Whatever I was doing felt like physical therapy—deliberate, small movements to strengthen muscles that had atrophied. Buying perfume couldn’t be anything but a reminder that I was acting alone. I remember spraying my wrists with that eau de parfum, and knowing, by that act, that my husband was gone. At first, the perfume didn’t make me feel sexy or alluring, just vulnerable and slightly uncomfortable. But it was a way to build up my strength.

There were a few more dates with the Marxist—who regaled me with stories of watching the French Open with a former prime minister—but we never slept together. I was too vulnerable or not ready or just too something else that had nothing to do with me. In hindsight, he was too old—it was time for me to have a peer as a partner—and too complicated.

For years, I wore that perfume as if I were trying to get a Girl Scout badge in transformation and self-knowledge. Over time I came to see it as the scent of my independence. I wore it without any particular sense of desire—I wasn’t wearing it as a way of attracting men in general or to be attractive to any particular man. No one had bought my perfume for me; the scent wasn’t shaped by anyone’s idea of me except my own. I wore it to be more comfortable in my own skin, because I thought then (and I still do) that being able to care for myself, to learn to appreciate myself for who I was and am—widow, thinker, writer, mother—would have to come first before I could really put myself in a couple again. I knew I wouldn’t be the same young woman I was in my marriage, and I wanted to be deliberately different. The choice of perfume signaled my intentions to myself.

And so when the right man did come along—and he did, eventually—I was ready, not with the perfume but because of the perfume.

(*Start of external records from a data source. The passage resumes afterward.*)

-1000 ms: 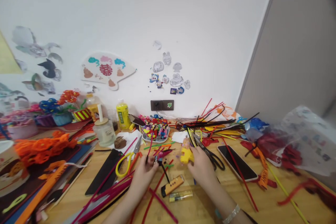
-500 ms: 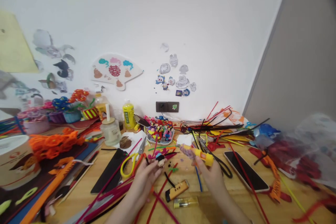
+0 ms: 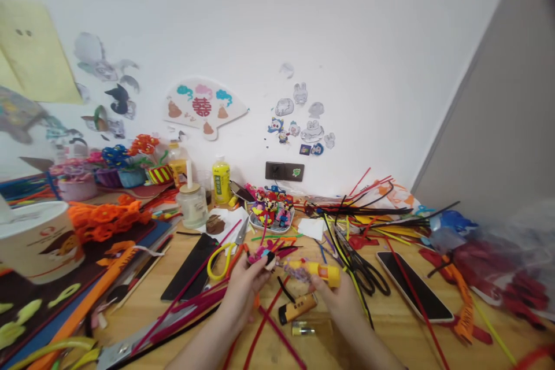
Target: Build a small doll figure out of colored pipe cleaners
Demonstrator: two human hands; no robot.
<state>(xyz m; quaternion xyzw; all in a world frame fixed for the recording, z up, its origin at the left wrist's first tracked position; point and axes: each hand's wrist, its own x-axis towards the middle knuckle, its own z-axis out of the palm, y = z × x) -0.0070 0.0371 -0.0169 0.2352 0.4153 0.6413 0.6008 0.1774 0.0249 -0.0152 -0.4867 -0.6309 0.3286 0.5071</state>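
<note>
Pinched in my left hand is a small pipe-cleaner doll with pink, blue and black parts and a pale face. My right hand grips a yellow stick-shaped tool with an orange section; its kind is unclear. Greyish-purple fuzz covers the tool's front end, which points left, close to the doll's head. Whether tip and doll touch, I cannot tell. Below, between my hands, lie an orange and black lighter and a clear tube with a yellow end.
Yellow-handled scissors and a black slab lie left. Black-handled scissors and a phone lie right. A dish of small dolls stands behind. Loose pipe cleaners cross the table. A paper cup stands far left.
The tool in my right hand has moved left and down, nearer the doll, and lies more level. The doll is turned slightly. The whole view has shifted a little.
</note>
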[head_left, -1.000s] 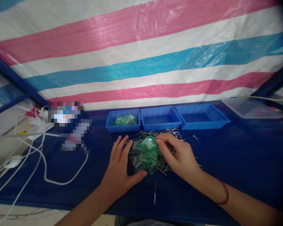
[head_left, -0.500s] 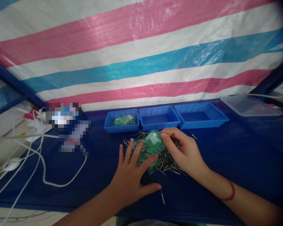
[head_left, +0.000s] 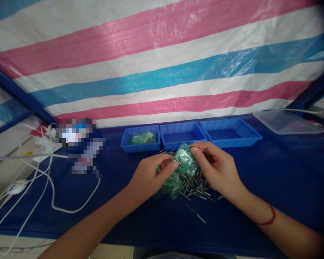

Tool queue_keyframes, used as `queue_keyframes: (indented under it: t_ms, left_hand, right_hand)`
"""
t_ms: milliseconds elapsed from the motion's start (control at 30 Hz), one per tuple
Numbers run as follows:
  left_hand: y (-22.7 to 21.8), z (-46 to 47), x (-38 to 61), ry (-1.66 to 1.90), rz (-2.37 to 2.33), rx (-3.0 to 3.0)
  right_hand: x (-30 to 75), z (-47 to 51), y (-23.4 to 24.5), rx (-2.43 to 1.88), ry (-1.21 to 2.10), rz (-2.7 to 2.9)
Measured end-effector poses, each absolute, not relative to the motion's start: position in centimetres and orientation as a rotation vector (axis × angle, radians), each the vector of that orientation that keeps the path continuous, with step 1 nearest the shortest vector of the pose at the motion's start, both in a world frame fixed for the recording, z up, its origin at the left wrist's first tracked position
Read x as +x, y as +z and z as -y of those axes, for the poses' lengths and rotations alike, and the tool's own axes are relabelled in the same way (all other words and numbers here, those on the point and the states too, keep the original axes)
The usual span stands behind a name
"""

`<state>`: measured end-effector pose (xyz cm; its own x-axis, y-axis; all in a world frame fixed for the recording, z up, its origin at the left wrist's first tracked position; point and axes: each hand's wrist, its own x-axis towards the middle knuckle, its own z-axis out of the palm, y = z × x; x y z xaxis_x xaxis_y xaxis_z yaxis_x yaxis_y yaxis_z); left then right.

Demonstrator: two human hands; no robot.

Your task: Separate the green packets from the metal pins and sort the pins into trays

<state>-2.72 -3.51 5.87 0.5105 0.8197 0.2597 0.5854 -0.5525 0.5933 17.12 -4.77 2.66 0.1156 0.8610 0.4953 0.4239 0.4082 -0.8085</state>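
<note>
A small green plastic bag with thin pieces inside is raised over the pile. My right hand pinches its upper right edge between thumb and fingers. On the other side, my left hand closes thumb and fingers at the bag's left edge. Below lie more green bags beside a heap of loose thin metal rivets, partly hidden by my hands. One rivet lies apart on the dark blue table, nearer to me.
Three blue bins stand in a row behind the pile; the left bin contains green bags. A clear plastic lid lies at the back right. White cables and blurred-out items occupy the left side. A striped sheet hangs behind.
My left hand has gone from spread fingers over the pile to a pinch at the bag's left edge. The bag has risen and tilted slightly right. The lone rivet has shifted right.
</note>
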Motion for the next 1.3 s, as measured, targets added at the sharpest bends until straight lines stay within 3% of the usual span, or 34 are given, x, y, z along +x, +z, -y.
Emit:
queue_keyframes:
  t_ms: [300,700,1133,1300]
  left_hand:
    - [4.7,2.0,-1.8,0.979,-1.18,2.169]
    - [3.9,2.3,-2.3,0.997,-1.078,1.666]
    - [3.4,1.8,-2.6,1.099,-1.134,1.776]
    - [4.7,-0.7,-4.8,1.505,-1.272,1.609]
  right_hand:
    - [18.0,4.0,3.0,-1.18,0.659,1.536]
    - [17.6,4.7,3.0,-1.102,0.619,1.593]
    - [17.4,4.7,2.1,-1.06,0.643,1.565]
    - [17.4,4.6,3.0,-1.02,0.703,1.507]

The perfume wasn’t a tool to attract him or a symbol of my desire for him. Instead, choosing it and wearing it long before he showed up had taught me something about myself. The perfume was the sign that I’d transformed myself—not through alchemy, but by seeing myself through change and a healthy stretch of solitude—and was ready to start again.

A decade later, the bottle of Alchimie still sits on my bureau. It’s out of production, but I am a creature of habit, so I buy it on eBay. I ration it for the most important occasions, and that’s not always Saturday at the symphony. Sometimes it’s when I throw on a sweater and jeans, sweep my hair into a ponytail, and run out the door for an errand. It’s a reminder that I’m still myself, no matter who I’m with.